6. DISABILITY. In the event Officer shall become disabled as defined in Treasury Regulation 1.409(A)-3(i)(4) (“Disability”),
the Company shall provide the following payments and benefits: 
  

	 	a.	The Accrued Rights (as defined in Section 7(a) below); 

  

	 	b.	If Officer’s employment is terminated following the end of a fiscal year and prior to the payment date for the bonus described in Section 4(a), if any, that Officer would have been entitled to receive
with respect to such completed fiscal year, based upon the Company’s actual results, the Company shall pay to Officer, at the time such bonus is paid to other executives of the Company according to the terms of the applicable bonus program
adopted by the Company, the amount of such bonus described in Section 4(a), if any, that Officer would have been entitled to receive with respect to such completed fiscal year had Officer’s employment not terminated prior to the
payment date for such bonus; and a pro rata portion of the bonus described in Section 4(a), if any, that Officer would have been entitled to receive for the fiscal year in which the Disability Payment Date (as defined below) occurs,
based upon the Company’s actual results for the year of termination and the percentage of the fiscal year that shall have elapsed through the Disability Payment Date, payable to Officer pursuant to Section 4(a) had Officer’s
employment not terminated, which pro-rata bonus shall be paid at the time such bonus is paid to other executives of the Company according to the terms of the applicable bonus program adopted by the Company; and 

  
 3 

	 	c.	Through insurance or on its own account coverage for Officer that will provide payment of Officer’s full salary and benefits for twenty-four (24) months, with (i) the payment of Officer’s salary to
commence within thirty (30) days (with the date of such initial payment(s) determined by the Company in its sole discretion) of the Disability Payment Date (as defined below) and (ii) such payments being paid on the same terms and with the
same frequency as Officer’s salary was paid prior to such incapacity or illness. For the period beyond twenty-four (24) months, the Company shall provide such coverage to Officer as is then available to Officer in accordance with Company
policy. To the extent that payments are received from Worker’s Compensation or other Company paid disability plans, the Company’s obligations will be reduced by amounts so received. 

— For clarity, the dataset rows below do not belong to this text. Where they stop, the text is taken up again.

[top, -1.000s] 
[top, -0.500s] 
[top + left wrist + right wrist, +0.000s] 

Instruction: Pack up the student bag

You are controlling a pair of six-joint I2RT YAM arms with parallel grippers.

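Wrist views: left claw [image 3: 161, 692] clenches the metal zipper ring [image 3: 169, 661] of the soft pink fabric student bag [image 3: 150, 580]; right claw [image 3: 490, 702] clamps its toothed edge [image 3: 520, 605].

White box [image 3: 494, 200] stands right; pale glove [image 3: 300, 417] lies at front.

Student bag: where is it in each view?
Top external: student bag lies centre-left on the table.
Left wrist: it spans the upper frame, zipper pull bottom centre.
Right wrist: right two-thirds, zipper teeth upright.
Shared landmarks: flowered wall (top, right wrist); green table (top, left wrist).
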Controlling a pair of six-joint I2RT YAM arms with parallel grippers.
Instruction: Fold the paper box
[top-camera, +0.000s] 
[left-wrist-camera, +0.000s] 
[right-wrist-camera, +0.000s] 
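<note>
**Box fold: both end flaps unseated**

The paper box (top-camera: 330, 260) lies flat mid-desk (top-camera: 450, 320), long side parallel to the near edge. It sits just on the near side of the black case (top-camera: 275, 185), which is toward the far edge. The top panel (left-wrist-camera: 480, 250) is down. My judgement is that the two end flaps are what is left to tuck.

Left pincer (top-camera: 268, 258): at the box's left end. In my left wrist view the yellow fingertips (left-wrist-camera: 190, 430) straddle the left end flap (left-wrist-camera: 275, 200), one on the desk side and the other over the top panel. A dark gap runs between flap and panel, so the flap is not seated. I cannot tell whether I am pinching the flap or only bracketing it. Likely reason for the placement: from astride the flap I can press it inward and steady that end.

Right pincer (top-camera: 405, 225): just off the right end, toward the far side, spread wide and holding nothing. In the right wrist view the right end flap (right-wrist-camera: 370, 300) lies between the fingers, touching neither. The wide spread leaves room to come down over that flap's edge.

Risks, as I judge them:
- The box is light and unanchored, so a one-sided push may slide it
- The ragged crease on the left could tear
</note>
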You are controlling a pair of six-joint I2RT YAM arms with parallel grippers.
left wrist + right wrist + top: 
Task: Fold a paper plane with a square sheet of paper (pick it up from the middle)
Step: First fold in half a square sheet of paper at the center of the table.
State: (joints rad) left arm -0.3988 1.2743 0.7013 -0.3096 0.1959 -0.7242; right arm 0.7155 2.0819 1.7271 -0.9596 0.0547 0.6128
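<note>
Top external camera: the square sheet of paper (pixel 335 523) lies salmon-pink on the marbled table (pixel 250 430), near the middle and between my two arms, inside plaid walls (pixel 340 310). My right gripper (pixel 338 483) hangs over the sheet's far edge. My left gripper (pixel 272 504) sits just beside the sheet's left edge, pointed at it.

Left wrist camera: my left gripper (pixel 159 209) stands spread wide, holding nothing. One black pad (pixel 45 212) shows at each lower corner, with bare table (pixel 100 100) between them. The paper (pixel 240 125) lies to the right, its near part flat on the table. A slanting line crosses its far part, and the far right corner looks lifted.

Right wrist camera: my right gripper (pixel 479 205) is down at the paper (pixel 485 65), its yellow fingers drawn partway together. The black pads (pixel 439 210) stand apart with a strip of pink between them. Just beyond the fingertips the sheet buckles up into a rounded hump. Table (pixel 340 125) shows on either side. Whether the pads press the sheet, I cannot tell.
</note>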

The date on which it is determined that Officer is Disabled is referred to herein as the “Disability Payment Date.” 

7. TERMINATION FOR CAUSE. 
  

	 	a.	The Company may terminate Officer’s employment for Cause, without any further liability hereunder to Officer, except that Officer shall be entitled to (i) payment of all accrued but unpaid salary through the
date of termination, (ii) reimbursement for all incurred but unreimbursed expenses for which Officer is entitled to reimbursement in accordance with Section 4(g), and (iii) benefits to which the Officer is entitled as of the
date of termination of employment under the terms of applicable benefit plans and programs (the “Accrued Rights”). 

  

	 	b.	For the purposes of this Agreement, the Company shall have “Cause” to terminate Officer’s employment based upon the following grounds (i) a felony conviction of Officer or the failure of Officer to
contest prosecution for a felony, (ii) conviction of a crime involving moral turpitude, or (iii) willful and continued misconduct or gross negligence by Officer in the performance of his duties as an officer after written notice from the
Company that reasonably identifies the manner in which the Company believes that he has committed gross negligence or willful misconduct and the failure by Officer to cure such failure within forty-five (45) days after delivery of such notice.
For purposes of this Section 7, “willful” shall be determined by the Board of Directors of the Company. In making such determination, the Board of Directors of the Company shall not act unreasonably or arbitrarily and no act or
omission by Officer shall be deemed willful if taken by Officer in a good faith belief that such act or omission to act was in the best interests of the Company or if done at the express direction of the Board. 

  
 4 

	 	c.	Prior to making a determination to terminate the Officer’s employment for Cause, Officer shall have the opportunity, together with his counsel, to be heard before the Board of Directors. 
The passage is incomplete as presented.